In summary, there is no simple answer to your question, everyone seems to do this differently. But it is certainly an active field.

You might be interested in this paper.

"A common clustering method in the analysis of gene expression data has been hierarchical clustering. Usually the analysis involves selection of clusters by cutting the tree at a suitable level and/or analysis of a sorted gene list that is obtained with the tree. Cutting of the hierarchical tree requires the selection of a suitable level and it results in the loss of information on the other level. Sorted gene lists depend on the sorting method of the joined clusters. Author proposes that the clusters should be selected using the gene classifications."

Clustering makes use of similarity measures between elements. There are various different similarity measures: euclidian, correlation, cosine etc that one may employ. The actual numerical values may not be sufficient to identify the method used to produce them.
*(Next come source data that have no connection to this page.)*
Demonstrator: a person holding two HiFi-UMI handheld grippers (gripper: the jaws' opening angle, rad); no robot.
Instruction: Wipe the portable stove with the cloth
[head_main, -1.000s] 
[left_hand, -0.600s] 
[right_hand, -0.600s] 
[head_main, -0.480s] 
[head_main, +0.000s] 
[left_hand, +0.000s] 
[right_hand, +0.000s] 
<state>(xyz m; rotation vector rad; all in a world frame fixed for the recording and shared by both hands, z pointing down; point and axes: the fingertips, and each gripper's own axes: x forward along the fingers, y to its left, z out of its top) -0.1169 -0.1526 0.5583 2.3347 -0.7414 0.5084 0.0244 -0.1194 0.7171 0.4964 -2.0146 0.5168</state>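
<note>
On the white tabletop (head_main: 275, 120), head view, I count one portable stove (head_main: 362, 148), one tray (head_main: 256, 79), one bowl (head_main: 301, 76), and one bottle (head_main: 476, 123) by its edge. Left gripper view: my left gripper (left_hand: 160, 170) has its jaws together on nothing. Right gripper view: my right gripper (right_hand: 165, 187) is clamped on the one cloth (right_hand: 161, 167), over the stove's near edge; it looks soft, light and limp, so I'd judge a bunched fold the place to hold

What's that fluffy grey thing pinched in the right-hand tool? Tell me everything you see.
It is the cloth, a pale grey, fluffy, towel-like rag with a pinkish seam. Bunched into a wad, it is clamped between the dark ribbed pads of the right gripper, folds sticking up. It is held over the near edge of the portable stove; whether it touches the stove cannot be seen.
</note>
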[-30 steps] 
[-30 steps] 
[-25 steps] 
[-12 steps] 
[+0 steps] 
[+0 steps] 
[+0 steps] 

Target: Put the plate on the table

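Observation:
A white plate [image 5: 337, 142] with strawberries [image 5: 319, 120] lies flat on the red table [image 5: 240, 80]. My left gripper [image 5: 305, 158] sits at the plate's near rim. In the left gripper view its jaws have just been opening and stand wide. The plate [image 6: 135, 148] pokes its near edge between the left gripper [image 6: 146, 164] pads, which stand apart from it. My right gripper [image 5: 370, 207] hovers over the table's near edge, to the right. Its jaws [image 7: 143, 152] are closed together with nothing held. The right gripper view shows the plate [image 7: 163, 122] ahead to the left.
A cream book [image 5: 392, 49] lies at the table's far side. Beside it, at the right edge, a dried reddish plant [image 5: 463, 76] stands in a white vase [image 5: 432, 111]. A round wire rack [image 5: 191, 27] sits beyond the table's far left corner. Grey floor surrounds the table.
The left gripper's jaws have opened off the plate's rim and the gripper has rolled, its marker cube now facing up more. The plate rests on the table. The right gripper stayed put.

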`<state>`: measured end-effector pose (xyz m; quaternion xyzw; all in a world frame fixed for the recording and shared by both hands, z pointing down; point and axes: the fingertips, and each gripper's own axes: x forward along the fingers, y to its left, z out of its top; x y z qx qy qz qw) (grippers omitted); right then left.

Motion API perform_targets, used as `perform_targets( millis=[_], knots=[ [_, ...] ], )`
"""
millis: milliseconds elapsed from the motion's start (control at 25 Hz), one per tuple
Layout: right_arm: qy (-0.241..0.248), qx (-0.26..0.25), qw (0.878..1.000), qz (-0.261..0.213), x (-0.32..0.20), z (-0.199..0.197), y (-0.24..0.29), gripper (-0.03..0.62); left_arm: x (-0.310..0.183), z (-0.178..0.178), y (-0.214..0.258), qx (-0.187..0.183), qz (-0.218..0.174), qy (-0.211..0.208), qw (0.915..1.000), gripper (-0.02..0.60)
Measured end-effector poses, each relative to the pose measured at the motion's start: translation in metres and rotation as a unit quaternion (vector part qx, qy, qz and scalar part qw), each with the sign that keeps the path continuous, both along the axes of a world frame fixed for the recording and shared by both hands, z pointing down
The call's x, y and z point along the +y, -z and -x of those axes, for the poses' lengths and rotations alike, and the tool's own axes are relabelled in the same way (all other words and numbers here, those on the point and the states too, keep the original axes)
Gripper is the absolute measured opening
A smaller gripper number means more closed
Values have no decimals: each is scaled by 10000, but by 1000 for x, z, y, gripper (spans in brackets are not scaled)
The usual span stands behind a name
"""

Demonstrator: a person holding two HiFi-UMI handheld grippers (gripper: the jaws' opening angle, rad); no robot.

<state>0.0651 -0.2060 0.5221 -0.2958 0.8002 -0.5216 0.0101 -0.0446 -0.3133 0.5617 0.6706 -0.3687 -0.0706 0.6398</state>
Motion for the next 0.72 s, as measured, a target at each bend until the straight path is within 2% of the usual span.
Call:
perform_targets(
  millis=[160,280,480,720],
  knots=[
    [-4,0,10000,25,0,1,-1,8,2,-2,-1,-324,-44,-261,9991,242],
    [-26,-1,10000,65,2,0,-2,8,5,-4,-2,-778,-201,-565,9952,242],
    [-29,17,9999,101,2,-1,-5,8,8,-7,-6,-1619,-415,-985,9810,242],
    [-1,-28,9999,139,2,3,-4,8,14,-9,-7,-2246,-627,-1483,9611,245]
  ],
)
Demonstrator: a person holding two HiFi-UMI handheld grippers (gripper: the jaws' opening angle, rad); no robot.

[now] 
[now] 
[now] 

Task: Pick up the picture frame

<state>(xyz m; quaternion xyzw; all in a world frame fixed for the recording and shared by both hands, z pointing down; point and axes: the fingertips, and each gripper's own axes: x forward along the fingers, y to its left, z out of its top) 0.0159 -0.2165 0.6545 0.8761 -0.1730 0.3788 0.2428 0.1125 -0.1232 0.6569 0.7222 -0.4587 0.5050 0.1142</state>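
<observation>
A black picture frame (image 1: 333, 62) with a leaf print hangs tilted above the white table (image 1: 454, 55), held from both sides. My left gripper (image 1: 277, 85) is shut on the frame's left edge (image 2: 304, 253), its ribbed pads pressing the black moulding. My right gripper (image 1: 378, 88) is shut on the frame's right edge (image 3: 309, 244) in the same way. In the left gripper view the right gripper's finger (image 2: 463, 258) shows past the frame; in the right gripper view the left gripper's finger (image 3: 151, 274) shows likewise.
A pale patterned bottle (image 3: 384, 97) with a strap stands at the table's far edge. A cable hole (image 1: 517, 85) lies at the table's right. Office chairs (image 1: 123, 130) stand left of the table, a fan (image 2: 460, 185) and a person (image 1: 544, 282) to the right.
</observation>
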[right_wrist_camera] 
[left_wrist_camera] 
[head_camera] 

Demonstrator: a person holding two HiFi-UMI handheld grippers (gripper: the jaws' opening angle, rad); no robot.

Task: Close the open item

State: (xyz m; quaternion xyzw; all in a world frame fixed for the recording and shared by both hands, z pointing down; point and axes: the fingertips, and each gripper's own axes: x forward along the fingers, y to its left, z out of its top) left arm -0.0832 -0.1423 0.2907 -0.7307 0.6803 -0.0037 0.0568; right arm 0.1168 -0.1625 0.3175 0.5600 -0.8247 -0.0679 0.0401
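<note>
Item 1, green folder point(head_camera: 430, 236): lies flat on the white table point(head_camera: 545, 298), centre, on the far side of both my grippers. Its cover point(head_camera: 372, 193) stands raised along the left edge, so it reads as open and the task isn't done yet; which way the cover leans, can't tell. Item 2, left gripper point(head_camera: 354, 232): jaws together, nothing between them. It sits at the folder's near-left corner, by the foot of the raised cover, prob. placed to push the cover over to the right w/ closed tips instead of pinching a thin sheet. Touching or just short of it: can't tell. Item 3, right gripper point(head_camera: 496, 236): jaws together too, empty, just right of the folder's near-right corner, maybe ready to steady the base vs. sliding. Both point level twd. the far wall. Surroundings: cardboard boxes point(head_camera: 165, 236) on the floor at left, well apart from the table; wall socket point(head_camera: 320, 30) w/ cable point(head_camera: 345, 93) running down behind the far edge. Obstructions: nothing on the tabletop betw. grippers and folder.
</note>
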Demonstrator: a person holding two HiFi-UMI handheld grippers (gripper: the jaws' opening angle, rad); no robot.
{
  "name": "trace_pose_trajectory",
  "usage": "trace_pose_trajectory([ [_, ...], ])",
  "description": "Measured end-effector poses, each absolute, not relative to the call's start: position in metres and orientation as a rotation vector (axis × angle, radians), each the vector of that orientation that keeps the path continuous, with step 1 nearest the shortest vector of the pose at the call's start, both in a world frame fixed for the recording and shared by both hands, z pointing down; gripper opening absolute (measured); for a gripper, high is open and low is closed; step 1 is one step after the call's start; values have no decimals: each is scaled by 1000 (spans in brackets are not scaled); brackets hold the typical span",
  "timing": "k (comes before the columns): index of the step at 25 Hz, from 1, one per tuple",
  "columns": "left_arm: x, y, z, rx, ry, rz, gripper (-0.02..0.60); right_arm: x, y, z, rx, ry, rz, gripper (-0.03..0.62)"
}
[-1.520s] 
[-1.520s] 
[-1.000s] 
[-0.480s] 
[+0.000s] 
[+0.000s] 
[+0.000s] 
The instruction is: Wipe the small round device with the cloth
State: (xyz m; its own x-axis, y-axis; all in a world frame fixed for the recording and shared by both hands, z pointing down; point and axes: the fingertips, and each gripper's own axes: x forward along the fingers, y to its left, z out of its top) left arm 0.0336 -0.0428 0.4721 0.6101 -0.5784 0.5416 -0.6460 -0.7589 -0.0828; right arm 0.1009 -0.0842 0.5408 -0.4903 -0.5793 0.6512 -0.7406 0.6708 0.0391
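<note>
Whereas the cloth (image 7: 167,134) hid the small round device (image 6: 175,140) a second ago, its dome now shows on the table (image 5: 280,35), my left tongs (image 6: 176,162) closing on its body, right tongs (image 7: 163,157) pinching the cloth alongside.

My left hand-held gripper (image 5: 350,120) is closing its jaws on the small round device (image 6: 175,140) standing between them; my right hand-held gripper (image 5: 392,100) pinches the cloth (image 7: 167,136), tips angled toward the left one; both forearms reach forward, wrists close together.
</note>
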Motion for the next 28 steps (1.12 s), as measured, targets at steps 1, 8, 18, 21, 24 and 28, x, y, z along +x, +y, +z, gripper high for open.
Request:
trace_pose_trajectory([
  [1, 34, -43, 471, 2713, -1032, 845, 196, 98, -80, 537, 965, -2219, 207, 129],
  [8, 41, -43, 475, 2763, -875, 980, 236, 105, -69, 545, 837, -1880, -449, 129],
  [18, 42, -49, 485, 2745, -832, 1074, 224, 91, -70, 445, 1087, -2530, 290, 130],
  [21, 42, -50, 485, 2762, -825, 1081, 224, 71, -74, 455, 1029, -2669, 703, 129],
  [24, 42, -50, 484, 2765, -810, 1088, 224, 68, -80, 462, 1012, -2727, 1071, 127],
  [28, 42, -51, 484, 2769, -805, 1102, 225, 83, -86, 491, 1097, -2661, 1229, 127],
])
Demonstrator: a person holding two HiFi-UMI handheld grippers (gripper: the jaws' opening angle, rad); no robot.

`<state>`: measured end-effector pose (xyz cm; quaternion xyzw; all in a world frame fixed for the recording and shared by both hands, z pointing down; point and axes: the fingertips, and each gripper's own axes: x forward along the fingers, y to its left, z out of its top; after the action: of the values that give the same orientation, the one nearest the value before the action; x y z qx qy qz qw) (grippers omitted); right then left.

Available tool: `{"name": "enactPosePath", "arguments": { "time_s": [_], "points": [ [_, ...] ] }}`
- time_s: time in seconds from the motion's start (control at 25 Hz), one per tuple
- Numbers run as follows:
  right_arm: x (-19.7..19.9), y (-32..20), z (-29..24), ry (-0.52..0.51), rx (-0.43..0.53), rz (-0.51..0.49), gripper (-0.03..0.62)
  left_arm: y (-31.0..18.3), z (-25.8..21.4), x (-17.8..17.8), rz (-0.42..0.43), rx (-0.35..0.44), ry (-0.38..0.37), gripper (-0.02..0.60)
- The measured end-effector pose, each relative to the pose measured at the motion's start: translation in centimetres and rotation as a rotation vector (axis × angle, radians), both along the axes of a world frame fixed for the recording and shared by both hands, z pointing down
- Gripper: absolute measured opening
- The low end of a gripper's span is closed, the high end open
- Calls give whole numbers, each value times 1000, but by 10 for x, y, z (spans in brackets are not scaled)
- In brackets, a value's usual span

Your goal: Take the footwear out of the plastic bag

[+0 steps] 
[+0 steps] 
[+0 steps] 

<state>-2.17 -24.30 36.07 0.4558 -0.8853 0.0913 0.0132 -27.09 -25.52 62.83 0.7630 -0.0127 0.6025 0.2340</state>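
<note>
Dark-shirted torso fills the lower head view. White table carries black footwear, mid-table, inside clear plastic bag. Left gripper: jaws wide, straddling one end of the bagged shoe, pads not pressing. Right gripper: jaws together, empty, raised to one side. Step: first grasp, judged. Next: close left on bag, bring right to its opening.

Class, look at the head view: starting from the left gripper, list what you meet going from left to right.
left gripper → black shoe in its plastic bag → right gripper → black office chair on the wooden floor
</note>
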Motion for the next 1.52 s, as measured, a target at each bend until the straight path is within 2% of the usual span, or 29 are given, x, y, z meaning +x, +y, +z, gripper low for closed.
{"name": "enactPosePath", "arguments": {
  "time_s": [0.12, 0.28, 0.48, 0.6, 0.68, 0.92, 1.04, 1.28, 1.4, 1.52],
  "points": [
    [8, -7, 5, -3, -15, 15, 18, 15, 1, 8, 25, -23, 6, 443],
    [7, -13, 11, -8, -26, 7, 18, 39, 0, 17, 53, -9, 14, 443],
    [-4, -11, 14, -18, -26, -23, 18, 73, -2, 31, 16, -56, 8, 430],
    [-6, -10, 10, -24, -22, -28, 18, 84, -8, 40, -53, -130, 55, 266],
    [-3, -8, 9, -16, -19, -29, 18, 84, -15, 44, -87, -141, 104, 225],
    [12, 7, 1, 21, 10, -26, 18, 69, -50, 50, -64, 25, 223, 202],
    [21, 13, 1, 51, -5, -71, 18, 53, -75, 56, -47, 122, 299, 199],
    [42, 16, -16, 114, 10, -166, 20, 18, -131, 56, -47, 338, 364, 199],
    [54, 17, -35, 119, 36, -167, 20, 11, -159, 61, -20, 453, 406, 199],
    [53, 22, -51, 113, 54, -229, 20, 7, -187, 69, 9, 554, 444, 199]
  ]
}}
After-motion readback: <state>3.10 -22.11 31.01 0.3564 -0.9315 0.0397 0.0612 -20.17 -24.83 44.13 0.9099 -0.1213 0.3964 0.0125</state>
Joining nodes into clusters is a second stage, here again several other techniques may be used to link similar subgroups into a single one.

There is no right or wrong method, many people use pearson correlation as their metric, it has a fairly straightforward interpretation.

If you have genes of interest you can reduce your dataset to those genes only. This may increase the predictive power of your results because there will be fewer variables in play.